(Data below)

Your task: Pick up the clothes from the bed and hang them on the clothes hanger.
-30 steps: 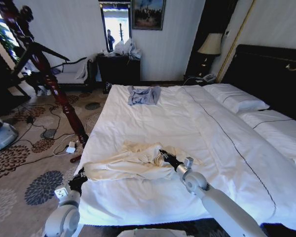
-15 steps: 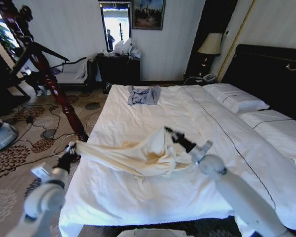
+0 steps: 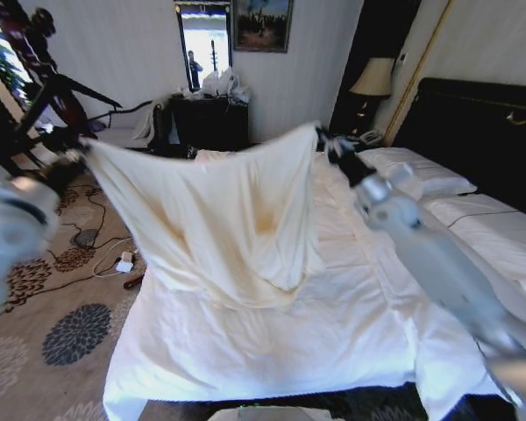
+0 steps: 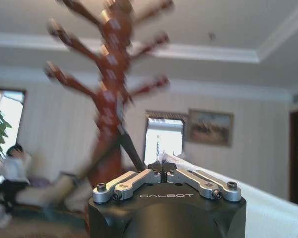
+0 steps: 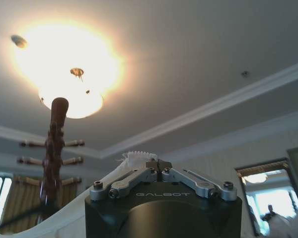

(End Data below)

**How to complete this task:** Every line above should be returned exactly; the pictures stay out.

**Solution to the problem:**
Your task: Pick up the clothes from the bed and hang them on the clothes hanger.
-30 steps: 
-15 steps: 
+0 steps: 
+0 steps: 
+0 steps: 

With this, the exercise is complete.